Problem statement: Reproduce exactly the lines of the material beneath, from the line that contains "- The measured" to the line that contains "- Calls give", both included, and no other lines.

#### The data ####

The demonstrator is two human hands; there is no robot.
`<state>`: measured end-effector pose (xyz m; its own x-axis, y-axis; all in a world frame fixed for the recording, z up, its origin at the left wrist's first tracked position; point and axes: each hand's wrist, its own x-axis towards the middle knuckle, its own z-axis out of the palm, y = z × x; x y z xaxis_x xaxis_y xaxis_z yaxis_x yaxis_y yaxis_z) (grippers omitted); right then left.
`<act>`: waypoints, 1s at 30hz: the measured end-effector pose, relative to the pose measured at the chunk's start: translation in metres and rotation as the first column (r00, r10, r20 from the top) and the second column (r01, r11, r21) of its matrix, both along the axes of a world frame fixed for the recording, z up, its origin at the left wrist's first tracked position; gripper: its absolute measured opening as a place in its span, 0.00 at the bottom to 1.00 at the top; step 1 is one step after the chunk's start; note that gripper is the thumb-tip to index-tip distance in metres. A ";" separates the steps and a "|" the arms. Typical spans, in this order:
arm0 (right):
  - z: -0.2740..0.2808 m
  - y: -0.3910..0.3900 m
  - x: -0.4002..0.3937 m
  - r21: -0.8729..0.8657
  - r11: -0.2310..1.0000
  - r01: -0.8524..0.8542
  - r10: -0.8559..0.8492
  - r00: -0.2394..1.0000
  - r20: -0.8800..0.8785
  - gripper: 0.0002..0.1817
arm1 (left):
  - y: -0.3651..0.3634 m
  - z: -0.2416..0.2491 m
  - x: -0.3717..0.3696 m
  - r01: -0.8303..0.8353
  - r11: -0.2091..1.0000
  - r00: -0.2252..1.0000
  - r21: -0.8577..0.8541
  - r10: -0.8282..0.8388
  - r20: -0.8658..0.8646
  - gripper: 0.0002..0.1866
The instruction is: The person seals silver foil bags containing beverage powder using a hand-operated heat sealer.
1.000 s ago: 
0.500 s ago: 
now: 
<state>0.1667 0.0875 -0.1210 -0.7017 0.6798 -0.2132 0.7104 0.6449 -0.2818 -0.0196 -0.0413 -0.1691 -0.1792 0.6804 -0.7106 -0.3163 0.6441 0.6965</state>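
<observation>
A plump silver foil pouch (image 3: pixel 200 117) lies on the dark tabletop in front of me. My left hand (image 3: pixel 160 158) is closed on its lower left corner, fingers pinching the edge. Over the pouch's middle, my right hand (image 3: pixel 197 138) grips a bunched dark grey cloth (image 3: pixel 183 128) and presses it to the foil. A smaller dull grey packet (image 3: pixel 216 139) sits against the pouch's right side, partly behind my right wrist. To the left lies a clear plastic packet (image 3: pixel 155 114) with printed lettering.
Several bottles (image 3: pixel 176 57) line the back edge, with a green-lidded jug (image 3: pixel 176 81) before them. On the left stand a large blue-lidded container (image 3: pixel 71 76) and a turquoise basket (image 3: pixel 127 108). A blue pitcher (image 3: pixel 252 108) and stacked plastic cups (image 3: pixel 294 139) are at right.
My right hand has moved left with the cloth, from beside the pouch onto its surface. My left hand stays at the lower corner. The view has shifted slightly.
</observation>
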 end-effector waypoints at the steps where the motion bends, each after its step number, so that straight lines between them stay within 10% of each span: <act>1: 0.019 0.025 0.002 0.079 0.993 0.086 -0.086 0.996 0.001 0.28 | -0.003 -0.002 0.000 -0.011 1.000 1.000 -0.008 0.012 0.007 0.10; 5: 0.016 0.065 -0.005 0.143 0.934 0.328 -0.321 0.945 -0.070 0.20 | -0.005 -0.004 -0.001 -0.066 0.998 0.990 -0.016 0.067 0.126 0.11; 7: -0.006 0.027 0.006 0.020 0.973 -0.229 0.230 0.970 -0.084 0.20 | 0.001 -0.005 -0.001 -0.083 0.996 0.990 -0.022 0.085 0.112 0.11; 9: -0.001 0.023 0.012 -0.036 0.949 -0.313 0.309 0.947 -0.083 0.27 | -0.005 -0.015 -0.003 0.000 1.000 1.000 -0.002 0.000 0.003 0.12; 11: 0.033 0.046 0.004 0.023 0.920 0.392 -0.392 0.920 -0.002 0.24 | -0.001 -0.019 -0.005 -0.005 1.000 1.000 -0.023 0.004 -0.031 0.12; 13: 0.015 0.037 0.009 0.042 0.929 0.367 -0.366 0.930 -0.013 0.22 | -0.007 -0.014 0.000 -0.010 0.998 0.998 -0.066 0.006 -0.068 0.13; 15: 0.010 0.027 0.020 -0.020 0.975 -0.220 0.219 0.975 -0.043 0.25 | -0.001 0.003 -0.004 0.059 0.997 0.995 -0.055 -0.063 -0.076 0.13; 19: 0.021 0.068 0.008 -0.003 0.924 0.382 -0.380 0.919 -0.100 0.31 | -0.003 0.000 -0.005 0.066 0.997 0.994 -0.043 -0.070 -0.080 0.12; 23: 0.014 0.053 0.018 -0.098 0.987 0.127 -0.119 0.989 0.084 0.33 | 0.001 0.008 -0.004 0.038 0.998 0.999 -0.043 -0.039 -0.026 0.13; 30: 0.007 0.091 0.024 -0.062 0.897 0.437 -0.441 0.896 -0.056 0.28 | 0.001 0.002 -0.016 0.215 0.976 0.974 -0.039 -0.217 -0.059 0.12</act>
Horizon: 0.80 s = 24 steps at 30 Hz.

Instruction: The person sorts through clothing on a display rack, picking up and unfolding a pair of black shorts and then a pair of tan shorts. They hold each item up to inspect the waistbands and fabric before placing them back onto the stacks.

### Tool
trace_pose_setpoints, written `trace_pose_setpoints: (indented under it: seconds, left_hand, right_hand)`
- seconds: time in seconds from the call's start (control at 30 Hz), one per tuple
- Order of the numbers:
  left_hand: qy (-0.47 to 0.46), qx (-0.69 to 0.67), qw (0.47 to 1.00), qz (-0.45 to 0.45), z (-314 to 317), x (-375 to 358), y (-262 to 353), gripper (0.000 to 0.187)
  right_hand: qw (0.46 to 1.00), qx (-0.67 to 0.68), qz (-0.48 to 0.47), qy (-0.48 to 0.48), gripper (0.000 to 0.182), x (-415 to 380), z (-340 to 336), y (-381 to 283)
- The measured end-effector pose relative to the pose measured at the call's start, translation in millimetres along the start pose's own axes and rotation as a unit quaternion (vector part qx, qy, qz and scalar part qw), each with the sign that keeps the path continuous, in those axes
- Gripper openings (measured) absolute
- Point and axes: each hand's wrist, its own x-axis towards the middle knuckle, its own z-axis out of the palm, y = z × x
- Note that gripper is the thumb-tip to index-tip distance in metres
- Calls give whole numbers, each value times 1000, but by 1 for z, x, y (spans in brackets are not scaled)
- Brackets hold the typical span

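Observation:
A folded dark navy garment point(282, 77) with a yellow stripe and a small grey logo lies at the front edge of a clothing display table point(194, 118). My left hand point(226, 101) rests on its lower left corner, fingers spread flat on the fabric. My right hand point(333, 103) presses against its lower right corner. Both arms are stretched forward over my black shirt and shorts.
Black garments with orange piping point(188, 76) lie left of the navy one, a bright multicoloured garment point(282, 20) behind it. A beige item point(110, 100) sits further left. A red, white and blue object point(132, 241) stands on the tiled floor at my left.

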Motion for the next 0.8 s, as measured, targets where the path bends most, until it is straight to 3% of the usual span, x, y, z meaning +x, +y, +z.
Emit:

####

Result of the exercise:
- The measured end-effector pose relative to the pose measured at the call's start, translation in millimetres along the start pose's own axes and rotation as a unit quaternion (vector part qx, qy, qz and scalar part qw), each with the sign that keeps the path continuous, in those axes
- Gripper openings (measured) absolute
- Point and axes: each hand's wrist, its own x-axis towards the middle knuckle, its own z-axis out of the palm, y = z × x
- Note that gripper is the thumb-tip to index-tip distance in metres
- Calls give whole numbers, each value times 1000, but by 1 for z, x, y (spans in brackets are not scaled)

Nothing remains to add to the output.